WHAT TO WORK ON:
Where a line of the records contains the word "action", show that line.

DATA FOR ANALYSIS: Begin

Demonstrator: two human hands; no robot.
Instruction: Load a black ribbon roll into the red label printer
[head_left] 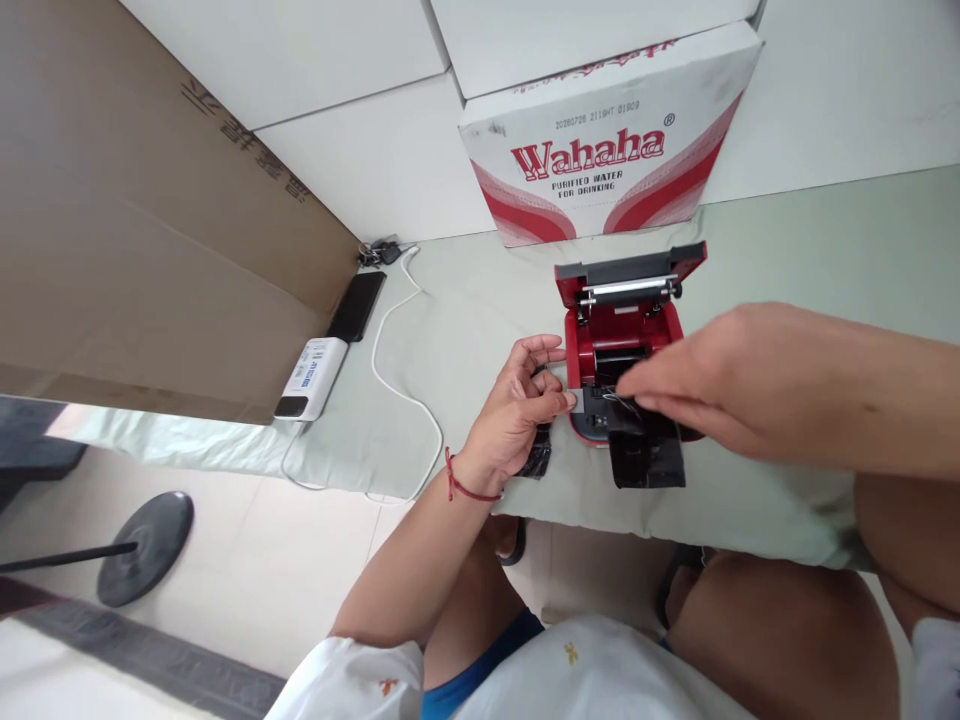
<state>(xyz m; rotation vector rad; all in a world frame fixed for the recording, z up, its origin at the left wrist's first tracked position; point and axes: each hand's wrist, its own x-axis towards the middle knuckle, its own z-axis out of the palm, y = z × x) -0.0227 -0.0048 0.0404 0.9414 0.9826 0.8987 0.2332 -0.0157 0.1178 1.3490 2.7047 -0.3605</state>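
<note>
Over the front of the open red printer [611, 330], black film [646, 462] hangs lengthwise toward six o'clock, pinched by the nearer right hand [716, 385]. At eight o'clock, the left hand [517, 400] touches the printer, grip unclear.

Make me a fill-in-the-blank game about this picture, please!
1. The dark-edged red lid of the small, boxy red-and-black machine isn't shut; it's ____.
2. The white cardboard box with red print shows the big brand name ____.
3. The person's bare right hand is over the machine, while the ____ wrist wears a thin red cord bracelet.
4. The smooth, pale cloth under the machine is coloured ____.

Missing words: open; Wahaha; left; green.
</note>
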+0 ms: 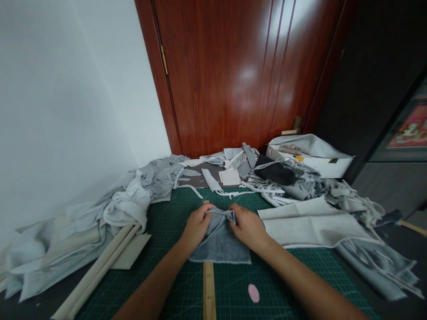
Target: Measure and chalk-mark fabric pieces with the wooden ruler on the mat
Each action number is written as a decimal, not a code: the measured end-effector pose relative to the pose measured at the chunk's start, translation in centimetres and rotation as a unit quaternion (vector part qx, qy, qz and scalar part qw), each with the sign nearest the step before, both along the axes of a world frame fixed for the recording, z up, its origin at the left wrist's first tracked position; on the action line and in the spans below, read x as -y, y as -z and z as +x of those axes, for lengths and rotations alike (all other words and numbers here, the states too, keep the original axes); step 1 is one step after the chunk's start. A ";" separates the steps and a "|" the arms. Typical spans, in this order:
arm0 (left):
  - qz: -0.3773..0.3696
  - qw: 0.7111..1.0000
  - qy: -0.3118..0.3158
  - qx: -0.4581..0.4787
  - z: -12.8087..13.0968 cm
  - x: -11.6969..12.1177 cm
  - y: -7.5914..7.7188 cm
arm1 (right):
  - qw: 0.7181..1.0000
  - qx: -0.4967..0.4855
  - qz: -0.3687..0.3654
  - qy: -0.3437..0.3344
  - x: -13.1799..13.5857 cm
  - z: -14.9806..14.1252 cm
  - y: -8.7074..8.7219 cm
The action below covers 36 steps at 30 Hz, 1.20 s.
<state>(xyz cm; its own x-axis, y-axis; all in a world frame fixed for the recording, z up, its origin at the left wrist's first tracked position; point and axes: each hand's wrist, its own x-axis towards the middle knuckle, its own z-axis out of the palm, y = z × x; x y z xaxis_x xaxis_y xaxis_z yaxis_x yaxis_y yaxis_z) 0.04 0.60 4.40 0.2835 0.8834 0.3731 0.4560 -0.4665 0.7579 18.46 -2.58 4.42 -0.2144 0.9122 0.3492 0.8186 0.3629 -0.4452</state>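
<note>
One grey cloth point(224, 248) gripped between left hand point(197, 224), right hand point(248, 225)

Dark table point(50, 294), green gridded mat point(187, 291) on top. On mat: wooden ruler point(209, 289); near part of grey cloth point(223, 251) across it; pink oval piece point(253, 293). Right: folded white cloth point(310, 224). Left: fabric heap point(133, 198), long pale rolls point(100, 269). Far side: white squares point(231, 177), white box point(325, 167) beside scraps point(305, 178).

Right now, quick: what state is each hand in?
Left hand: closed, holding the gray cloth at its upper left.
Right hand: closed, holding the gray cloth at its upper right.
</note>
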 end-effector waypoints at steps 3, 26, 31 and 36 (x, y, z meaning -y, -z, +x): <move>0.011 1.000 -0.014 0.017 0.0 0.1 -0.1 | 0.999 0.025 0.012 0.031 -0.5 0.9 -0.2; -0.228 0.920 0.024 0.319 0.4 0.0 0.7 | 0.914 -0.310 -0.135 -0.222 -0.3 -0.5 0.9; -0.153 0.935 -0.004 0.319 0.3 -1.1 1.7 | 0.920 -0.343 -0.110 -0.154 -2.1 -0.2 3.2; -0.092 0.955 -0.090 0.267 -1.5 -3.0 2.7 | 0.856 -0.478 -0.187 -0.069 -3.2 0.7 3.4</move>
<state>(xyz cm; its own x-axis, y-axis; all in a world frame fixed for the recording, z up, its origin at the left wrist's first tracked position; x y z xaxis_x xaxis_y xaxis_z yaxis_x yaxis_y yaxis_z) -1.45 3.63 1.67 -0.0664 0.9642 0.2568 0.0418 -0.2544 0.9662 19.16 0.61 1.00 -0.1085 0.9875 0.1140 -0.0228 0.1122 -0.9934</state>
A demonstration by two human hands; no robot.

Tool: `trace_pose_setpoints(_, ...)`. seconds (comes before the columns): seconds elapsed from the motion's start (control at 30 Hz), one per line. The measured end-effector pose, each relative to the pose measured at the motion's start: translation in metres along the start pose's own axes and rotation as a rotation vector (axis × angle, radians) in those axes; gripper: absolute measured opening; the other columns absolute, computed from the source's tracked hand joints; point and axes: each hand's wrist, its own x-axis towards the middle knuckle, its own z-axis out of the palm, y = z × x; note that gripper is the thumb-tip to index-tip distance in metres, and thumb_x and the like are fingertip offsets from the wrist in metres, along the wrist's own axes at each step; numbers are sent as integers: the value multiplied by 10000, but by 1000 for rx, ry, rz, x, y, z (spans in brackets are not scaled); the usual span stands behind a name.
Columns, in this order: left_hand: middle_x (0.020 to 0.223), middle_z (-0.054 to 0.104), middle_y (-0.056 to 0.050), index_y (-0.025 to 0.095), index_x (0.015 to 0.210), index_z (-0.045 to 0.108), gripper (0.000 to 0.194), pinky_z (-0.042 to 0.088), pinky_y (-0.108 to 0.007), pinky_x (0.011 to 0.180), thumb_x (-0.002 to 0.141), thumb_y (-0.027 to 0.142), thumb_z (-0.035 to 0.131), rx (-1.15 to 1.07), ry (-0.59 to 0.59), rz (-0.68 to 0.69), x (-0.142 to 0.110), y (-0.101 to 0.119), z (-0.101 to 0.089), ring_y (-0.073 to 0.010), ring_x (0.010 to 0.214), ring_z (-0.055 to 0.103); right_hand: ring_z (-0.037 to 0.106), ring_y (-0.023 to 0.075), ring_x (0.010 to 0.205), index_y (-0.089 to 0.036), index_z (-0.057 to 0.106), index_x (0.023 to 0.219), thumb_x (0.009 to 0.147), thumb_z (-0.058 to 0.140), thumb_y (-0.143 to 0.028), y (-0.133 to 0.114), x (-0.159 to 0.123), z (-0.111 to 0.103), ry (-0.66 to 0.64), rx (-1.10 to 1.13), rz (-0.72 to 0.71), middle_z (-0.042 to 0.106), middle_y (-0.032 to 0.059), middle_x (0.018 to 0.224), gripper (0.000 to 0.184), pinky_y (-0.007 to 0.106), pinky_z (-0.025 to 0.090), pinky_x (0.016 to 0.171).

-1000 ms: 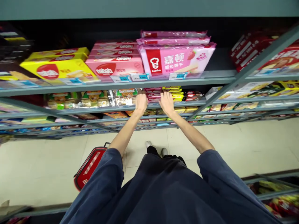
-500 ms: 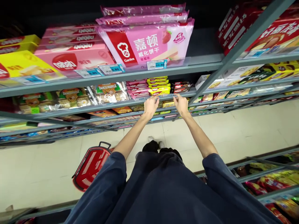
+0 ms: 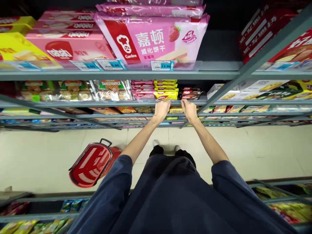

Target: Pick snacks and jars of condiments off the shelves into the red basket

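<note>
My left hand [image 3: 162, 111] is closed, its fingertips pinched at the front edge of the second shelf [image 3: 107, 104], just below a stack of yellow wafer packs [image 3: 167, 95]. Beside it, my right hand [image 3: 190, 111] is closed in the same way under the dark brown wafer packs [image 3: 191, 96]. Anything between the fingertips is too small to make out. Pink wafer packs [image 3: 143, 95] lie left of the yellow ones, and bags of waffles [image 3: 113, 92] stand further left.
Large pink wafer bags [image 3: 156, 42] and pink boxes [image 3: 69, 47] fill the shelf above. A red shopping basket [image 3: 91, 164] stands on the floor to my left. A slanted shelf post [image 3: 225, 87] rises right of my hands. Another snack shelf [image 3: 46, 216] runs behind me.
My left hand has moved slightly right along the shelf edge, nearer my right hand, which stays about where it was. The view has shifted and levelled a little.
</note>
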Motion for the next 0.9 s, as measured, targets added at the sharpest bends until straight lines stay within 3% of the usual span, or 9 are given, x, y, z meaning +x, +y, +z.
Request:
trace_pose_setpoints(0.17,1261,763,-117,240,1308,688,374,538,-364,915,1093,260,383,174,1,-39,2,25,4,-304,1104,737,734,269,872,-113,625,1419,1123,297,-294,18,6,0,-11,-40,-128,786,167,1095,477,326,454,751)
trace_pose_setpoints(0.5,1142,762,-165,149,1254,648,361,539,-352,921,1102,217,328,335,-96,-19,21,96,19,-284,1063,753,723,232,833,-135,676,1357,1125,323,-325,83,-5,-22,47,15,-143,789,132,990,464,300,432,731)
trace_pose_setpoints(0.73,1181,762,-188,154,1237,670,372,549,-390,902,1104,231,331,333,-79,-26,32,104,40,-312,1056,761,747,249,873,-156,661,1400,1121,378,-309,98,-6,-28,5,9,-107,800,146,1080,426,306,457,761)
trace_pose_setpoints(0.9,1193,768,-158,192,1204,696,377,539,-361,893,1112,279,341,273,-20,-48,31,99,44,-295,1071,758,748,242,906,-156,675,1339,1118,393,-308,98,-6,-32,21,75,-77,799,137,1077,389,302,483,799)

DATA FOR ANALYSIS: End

EXPECTED OUTPUT:
Each action number is written as a decimal, not a code: the measured end-effector pose relative to the pose measured at the chunk's start, translation in centimetres and rotation as a unit quaternion (vector part qx, qy, qz and scalar part qw), each with the sign nearest the step before, both along the axes of a world frame fixed for the recording, z up, its origin at the left wrist's first tracked position; on the action line and in the spans below, read x as -y, y as -z and z as +x of those axes, for lengths and rotations alike (all other words and numbers here, the states too, keep the original axes); step 1 is one step after the chunk's start. A ";" separates the steps and a "|" the arms. Typical spans, in this order:
The action below covers 36 steps at 30 Hz, 1.20 s.

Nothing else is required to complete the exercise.